Daisy’s true identity is revealed in Part VIII of The Testaments. She is seen as a symbol of resistance for those seeking escape from the regime. Did you notice any earlier hints that suggested this twist was coming or was it a surprise? How did the revelations about Daisy’s biological parents change things for you as a reader? 

At the end of the novel a series of letters, N, A, G, V and AL are found carved into a windowsill in Roosevelt Cottage. The cottage once served as a centre for refugees who had escaped from Gilead. Professor Pieixoto, a scholar of Gileadean Studies, gives a presentation in which he argues the letters could have been carved by Agnes Jemima and Daisy and may be the initials of all the main characters in the book. Why do you think Atwood included this detail and do you think Pieixoto’s assumption is correct? 

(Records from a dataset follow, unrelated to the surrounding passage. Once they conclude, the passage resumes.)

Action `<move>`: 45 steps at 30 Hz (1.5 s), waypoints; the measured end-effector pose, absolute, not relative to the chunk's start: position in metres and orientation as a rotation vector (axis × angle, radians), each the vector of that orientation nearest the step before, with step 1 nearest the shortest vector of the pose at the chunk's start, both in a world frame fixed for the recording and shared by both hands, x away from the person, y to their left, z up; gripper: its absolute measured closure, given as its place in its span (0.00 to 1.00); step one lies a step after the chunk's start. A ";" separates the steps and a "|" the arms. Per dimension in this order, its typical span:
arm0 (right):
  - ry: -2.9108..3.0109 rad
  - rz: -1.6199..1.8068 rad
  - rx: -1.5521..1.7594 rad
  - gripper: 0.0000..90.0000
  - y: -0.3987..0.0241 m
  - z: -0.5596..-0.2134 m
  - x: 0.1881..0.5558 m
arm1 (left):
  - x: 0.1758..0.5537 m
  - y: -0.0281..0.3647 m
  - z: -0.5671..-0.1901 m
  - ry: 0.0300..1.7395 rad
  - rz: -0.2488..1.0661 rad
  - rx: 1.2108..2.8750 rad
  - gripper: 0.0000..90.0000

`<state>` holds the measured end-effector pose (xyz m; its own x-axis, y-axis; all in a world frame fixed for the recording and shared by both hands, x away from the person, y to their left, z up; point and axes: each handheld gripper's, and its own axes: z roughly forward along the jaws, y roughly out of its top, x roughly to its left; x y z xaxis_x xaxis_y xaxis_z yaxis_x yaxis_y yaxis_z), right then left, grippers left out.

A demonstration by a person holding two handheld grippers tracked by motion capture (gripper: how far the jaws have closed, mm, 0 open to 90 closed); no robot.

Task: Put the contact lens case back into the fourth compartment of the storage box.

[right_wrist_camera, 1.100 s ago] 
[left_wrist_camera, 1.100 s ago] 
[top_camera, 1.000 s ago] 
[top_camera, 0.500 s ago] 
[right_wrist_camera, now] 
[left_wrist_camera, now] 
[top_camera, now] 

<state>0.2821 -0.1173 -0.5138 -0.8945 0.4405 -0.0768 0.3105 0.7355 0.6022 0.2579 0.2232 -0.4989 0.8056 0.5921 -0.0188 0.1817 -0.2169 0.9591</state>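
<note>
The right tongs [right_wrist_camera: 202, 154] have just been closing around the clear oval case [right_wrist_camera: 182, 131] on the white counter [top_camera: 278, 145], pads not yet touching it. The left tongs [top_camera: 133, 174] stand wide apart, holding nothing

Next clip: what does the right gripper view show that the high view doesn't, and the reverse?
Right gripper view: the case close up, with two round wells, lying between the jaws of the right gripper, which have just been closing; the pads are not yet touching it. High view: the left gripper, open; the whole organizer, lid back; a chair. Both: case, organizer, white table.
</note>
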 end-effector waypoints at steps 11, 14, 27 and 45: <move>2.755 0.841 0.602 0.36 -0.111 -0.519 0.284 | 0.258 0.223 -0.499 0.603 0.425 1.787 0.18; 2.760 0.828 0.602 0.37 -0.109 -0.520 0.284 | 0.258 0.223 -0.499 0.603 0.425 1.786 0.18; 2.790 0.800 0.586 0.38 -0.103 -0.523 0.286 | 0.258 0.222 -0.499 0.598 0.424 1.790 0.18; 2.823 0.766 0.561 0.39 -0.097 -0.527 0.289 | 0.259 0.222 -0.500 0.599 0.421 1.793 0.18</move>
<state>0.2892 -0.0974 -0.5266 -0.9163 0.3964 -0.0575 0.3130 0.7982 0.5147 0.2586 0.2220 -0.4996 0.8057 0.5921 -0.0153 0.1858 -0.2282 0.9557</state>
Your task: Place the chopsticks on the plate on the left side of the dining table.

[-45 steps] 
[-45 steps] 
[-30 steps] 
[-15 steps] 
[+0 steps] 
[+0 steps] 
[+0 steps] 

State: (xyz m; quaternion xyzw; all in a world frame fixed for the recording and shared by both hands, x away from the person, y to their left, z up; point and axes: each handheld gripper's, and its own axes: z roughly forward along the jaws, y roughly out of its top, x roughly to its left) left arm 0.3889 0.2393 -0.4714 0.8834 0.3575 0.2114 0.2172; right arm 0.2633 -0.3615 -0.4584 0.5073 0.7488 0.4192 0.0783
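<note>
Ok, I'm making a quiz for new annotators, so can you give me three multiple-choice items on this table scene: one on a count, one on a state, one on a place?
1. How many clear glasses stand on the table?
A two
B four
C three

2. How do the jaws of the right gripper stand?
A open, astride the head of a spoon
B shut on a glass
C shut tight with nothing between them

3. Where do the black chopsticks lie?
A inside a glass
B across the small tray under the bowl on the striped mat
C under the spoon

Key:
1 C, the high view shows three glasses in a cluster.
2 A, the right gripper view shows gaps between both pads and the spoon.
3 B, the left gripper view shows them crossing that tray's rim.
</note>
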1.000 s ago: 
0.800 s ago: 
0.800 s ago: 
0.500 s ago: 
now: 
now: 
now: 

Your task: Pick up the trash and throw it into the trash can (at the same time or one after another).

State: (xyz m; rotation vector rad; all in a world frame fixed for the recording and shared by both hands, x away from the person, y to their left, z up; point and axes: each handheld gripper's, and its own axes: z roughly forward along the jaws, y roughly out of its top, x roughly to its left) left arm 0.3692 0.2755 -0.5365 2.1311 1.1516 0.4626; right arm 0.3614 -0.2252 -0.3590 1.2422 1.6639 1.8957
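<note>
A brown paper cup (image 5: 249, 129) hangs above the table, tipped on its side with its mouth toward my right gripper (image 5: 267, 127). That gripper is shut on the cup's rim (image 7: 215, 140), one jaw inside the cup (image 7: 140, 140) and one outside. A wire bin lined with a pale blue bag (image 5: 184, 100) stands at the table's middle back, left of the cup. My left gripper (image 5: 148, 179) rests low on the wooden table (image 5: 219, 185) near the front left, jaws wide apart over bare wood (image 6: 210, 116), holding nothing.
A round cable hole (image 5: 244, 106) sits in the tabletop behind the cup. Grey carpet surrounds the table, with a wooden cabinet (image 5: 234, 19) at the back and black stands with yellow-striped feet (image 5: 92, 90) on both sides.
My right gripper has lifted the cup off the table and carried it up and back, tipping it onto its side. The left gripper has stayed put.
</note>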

At the end of The Testaments, Lydia says ‘Goodbye, my reader. Try not to think too badly of me, or no more badly than I think of myself.’ In an interview with Time, Atwood said, ‘Let Aunt Lydia speak for herself, and make up your own mind.’ After discovering the moral complexities of Aunt Lydia’s character, what did you make of her by the end of the book? 

Daisy is reunited with both Agnes Jemima and her biological mother at the end of The Testaments. Some readers have questioned this fairy-tale ending, believing it to be rushed and too different from the sombre tone of The Handmaid’s Tale. What did you think of the way The Testaments ends? Was the conclusion satisfying? Did you enjoy the sequel’s different, more positive tone, or did you find it jarring? 

The grounds and house of a large stately home. Women file into the house.